If we have not put you off yet and you are still considering Cyprus as a
place to invest, retire or start a new life, please be
aware of the dangers, which are avoidable with the right help. We have a
land registry system which you must be sure to go
through. Title deeds are very important and although we do not yet have a
system where 'searches' are done in the same way as the
UK (neither are structural surveys the norm yet) there is an equivalent
process and you can safeguard your investment by employing
a good (and independent from the sellers) lawyer, to make sure that the
seller owns not only the land but also the trees and
buildings on it, that there are no outstanding monies owed to the bank or
anyone else and that you will get your title deeds
either on completion, with an older property or on a specified date with new
developments, otherwise a substantial amount of the
sale price must be held back until you do receive said title deeds.
If you are looking for a new development or off plan property, we suggest
you see Cyprus property.
Property in the countryside, or older properties should also be investigated
thoroughly to make sure that all the owners
( there can be as many as 20, especially on rural or older property) agree
to sell.

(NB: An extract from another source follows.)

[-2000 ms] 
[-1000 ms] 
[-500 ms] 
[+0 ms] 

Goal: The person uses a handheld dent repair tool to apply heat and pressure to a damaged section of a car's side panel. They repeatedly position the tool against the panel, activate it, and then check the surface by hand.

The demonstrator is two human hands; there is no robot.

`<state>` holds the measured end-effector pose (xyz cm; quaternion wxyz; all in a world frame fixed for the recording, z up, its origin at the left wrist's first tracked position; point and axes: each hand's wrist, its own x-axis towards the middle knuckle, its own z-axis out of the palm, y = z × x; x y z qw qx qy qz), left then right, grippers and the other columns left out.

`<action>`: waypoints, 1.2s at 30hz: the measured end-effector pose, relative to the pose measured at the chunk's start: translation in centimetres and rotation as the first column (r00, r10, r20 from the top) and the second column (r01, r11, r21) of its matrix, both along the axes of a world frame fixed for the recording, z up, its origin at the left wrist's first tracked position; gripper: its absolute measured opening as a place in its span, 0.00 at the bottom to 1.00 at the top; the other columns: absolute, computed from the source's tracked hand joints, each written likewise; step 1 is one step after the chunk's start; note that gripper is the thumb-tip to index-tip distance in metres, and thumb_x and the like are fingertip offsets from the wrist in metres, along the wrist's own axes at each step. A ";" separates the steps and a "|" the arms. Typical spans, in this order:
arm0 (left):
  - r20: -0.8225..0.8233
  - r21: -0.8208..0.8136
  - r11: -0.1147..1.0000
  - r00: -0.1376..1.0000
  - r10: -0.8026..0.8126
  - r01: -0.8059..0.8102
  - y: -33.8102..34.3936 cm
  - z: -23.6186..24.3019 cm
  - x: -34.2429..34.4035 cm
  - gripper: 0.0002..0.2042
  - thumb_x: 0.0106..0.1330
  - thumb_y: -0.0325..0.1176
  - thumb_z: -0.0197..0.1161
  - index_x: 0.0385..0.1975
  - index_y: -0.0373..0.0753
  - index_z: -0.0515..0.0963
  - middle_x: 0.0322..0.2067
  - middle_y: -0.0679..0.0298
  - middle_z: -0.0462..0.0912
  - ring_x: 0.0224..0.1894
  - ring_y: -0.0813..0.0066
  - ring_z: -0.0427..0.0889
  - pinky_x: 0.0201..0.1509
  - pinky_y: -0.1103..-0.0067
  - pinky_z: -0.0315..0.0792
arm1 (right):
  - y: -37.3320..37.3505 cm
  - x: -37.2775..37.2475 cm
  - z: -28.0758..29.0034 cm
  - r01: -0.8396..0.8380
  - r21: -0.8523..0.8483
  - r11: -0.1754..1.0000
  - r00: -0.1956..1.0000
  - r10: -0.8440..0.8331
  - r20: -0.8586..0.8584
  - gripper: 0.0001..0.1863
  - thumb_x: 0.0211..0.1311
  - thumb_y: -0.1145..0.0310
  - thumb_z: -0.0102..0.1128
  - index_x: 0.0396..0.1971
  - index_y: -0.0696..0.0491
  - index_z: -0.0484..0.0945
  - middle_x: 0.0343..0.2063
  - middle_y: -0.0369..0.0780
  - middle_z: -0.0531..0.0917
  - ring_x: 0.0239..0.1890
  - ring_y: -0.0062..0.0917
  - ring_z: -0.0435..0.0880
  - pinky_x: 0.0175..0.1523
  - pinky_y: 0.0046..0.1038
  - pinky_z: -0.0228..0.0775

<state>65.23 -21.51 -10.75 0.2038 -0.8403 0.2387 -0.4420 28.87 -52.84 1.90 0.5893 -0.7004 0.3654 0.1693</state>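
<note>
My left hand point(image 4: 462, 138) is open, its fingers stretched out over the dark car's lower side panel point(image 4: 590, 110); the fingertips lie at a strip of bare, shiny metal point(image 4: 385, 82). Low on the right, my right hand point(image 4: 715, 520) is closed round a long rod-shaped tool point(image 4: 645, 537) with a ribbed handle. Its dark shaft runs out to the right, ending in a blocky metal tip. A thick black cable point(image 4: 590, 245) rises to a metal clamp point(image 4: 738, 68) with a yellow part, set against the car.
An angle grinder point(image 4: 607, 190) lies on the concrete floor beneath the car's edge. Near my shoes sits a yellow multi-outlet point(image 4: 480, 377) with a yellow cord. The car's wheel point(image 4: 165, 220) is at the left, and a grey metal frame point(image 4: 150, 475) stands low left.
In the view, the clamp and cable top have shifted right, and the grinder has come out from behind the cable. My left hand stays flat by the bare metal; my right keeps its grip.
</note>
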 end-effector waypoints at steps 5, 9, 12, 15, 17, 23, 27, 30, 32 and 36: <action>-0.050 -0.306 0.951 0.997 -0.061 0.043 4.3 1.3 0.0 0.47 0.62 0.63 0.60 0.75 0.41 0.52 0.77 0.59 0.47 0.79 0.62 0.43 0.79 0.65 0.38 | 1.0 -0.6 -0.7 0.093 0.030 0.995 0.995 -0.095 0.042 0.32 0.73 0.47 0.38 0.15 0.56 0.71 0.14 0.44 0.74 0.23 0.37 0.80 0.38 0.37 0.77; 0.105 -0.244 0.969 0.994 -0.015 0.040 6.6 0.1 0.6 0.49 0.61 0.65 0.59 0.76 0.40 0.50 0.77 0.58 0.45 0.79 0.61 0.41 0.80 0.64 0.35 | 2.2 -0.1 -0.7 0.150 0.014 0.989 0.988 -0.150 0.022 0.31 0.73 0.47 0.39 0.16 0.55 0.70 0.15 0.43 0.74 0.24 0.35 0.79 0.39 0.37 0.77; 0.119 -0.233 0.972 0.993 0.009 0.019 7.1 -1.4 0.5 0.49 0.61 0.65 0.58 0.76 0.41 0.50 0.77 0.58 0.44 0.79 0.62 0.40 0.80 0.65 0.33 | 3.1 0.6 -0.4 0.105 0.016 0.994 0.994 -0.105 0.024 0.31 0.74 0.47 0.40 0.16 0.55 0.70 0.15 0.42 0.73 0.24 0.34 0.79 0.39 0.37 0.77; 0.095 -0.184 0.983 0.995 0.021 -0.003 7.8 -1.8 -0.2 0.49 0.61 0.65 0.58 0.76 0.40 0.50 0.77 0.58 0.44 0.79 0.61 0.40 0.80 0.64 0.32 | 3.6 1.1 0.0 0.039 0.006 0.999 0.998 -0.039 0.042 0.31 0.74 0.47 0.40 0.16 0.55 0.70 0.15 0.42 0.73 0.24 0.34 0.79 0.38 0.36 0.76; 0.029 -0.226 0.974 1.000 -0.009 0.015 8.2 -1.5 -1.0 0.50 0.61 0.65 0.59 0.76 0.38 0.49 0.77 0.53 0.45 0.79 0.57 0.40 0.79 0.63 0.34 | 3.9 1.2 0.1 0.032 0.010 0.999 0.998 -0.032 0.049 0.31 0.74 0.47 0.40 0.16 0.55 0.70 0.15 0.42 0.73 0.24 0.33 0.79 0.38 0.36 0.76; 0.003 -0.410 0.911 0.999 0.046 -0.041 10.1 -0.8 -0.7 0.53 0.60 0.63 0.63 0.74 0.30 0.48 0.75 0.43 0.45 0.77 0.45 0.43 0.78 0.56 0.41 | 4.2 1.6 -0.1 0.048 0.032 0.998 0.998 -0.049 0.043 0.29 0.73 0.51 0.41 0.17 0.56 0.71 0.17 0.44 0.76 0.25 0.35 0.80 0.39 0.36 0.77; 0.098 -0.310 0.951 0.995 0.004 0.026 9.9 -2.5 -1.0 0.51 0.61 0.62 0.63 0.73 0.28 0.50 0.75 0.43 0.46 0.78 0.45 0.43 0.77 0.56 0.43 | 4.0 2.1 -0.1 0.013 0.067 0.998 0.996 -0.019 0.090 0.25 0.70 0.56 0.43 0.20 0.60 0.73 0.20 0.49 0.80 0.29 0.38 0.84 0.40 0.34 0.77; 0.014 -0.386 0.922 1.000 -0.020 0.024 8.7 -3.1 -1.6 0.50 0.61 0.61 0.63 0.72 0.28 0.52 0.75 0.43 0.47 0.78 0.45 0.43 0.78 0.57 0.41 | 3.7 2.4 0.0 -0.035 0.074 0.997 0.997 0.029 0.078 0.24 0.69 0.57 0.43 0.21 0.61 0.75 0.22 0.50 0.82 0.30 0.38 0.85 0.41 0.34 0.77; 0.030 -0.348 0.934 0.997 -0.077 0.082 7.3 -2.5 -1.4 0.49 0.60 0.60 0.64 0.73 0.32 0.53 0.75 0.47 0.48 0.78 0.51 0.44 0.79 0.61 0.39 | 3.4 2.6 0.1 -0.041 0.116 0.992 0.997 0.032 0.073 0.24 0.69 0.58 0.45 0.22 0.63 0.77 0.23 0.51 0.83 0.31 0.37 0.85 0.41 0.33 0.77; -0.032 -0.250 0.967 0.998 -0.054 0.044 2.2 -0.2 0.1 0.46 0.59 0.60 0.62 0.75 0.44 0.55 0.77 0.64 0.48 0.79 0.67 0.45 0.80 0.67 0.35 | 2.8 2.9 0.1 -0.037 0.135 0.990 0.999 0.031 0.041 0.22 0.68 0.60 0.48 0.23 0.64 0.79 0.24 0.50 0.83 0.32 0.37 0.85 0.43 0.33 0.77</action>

If you buy only part of a property but are
the major shareholder, you can force an auction of the whole, but be
prepared to pay the full value ,or sell your share.

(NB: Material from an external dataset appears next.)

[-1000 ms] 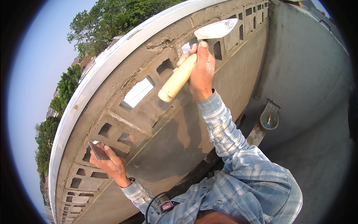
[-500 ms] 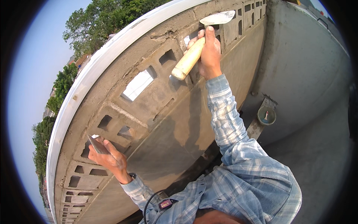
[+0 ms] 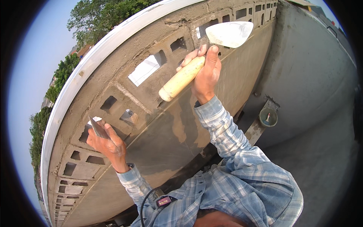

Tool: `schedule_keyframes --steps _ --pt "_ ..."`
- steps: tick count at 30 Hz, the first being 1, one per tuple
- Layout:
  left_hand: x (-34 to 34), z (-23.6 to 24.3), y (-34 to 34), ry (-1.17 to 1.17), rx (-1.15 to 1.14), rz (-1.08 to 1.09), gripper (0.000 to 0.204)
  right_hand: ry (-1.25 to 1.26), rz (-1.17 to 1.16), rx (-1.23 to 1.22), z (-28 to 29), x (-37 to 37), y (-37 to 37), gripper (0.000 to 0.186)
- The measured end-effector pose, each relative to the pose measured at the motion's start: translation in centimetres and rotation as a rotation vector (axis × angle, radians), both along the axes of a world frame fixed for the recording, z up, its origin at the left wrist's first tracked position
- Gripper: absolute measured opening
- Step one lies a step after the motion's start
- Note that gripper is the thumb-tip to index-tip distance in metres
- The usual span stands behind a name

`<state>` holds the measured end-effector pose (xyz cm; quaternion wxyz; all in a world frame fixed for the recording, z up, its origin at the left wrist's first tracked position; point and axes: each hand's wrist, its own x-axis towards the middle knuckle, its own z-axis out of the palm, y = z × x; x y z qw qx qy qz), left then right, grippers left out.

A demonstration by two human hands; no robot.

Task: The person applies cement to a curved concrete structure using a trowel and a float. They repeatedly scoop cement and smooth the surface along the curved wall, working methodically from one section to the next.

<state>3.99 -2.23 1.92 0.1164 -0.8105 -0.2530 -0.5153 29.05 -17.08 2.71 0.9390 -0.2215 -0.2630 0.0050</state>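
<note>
Green bucket [image 3: 274, 118], brush [image 3: 268, 117] inside, trowel [image 3: 229, 34] in hand [image 3: 206, 80]

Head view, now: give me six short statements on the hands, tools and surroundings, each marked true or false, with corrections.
1. The right hand grips the trowel by its handle. True.
2. In the picture, the trowel's blade lies below and left of the handle. False: the blade is above and right of it.
3. The left hand is empty. False: it holds a thin grey flat piece.
4. A small tool lies in the round bowl. True.
5. The block wall has no openings. False: several openings pierce it.
6. The sleeves are plaid. True.
</note>
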Motion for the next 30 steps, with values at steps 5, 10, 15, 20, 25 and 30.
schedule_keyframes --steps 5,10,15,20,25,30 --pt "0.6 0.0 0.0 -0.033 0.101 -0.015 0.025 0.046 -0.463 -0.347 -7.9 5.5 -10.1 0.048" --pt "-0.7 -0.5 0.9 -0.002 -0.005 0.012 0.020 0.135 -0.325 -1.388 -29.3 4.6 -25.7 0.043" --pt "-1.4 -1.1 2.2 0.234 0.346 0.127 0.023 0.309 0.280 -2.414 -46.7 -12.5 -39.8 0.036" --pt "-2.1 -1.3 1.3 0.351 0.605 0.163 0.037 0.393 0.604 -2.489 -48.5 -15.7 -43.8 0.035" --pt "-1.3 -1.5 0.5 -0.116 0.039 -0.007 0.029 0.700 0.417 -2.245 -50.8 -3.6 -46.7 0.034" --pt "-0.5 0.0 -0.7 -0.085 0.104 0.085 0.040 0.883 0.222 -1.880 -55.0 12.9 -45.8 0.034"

Trees can be something else to check about. Trees can be owned by a number
of people who do not own the land, so, if you are
purchasing a piece of land which has olive or carob or citrus trees on it,
make sure that they come with the property or can be
bought separately at the same time as you buy the property.

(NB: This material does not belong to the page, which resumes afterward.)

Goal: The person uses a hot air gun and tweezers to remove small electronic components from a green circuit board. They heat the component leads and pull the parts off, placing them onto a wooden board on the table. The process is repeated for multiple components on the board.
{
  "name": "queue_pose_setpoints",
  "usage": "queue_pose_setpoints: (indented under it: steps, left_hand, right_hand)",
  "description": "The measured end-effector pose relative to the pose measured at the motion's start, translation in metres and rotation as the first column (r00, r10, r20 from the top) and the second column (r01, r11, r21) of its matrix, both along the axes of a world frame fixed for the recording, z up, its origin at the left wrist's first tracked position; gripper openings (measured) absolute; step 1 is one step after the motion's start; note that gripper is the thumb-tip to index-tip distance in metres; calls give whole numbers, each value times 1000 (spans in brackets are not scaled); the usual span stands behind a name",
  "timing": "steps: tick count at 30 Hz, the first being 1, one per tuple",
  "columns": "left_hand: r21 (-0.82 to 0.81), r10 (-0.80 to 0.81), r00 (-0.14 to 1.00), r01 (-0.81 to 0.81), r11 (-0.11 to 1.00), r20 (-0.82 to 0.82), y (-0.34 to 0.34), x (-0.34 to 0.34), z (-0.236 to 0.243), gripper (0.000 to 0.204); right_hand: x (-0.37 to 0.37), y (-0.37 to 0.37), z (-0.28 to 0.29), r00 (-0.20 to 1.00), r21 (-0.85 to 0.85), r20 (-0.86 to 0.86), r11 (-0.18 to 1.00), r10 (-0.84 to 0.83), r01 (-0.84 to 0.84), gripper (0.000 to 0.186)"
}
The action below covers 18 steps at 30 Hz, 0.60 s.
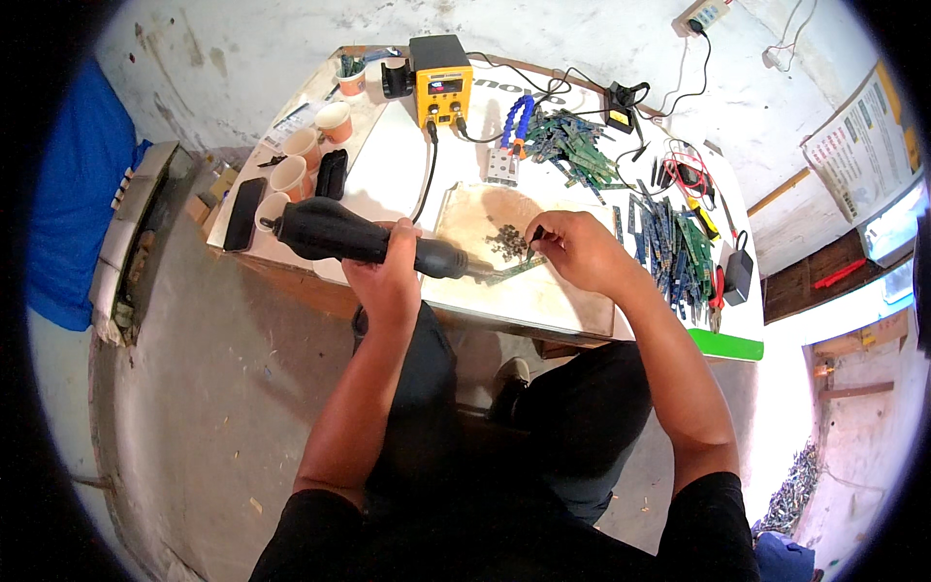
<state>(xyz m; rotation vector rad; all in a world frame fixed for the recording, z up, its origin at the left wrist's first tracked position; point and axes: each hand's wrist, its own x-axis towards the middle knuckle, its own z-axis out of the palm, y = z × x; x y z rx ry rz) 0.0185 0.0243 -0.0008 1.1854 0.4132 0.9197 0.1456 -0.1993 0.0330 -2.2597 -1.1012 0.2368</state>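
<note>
Dark-trousered knees low in frame; above them the left hand point(388, 276) grips a black hot-air wand point(364, 241), nozzle on a green board strip point(504, 272) on the counter point(407, 184). Right hand point(582, 254) pinches tweezers point(532, 242) at the strip — heating underway, lifting parts needs steady aim

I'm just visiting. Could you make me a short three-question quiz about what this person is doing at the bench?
1. True or false: the left hand grips the black hot-air handpiece.
2. What does the right hand pinch? A tweezers; B a cup; C a phone.
3. Which side of the work tile has the circuit-strip pile?

Key: 1 true. 2 A. 3 the person's right.
</note>
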Motion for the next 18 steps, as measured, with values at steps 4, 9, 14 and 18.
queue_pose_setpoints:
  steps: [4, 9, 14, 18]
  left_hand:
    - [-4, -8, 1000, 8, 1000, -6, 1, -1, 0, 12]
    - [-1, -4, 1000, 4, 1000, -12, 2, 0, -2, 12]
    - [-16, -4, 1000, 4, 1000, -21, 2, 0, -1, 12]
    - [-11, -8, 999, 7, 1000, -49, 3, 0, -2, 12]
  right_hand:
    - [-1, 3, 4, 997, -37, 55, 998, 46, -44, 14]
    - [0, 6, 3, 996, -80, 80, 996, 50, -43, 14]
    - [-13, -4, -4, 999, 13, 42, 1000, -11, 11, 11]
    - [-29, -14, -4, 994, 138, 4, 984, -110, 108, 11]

If you buy a flat or apartment be sure that the communal charges for
cleaning, lifts etc are not able to be raised without reference to the
individual owners, as this has been used s a way to make staying in an old
apartment block untenable if the builders wish to knock down the building to
rebuild after a certain number of years. If your 25 Euros a month is raised
overnight to 100 Euros you would not be very happy, check that this is not
possible before you sign the contracts.
Building regulations and town and country planning are not approached in
quite the same way in Cyprus as they are in the UK. You are allowed to build
according to the planning zone your land is situated in, so for example if
you have three donums in an agricultural zone, you can build on a small
percentage of that land whilst in the town you may be allowed over 100%
coverage. Height restrictions are also supposed to apply, however we have
yet to figure out how that works as the new building at the front of Larnaca
has thrown all our calculations into a complete nonsense. 16 to 20 storeys
high at the front of the town (the seaside) should only be six or at most
eight stories high with the buildings behind rising, it is now the other way
We were very upset when the Turks walked in and took a portion of the
island, but now we are busy selling it off to the highest
bidders and at the end of the day the outcome will be the same. Cyprus will
not belong to the Cypriots.
To see older and second hand property try both of our
Cyprus Property Net and
If you need a mortgage for a holiday or retirement home, see the
page for details from the Bank of Cyprus, they can give you a lot of help along
the way even though you no longer need permission to buy unless you are a
non EU citizen, in which case they can still help you with an application to the Council of Ministers etc.
Speaking of which, you need permission from the Council of Ministers to
buy a property in Cyprus if you are not from an EU member country but this is normally only a formality
although it can take a quite bit of time.
Now on to the goodies, we did have these main sections for Property.
As the demand grew, we branched out to new stand alone property sites and so
the links below take you to the appropriate sites, which are updated
regularly. The pages you will find within a window on Cyprus are no longer
valid especially on pricing, so do forgive us if you find an out of
date property which begins with windowoncyprus.com/ We are however
leaving them for reference. Click
on the ones that interest you.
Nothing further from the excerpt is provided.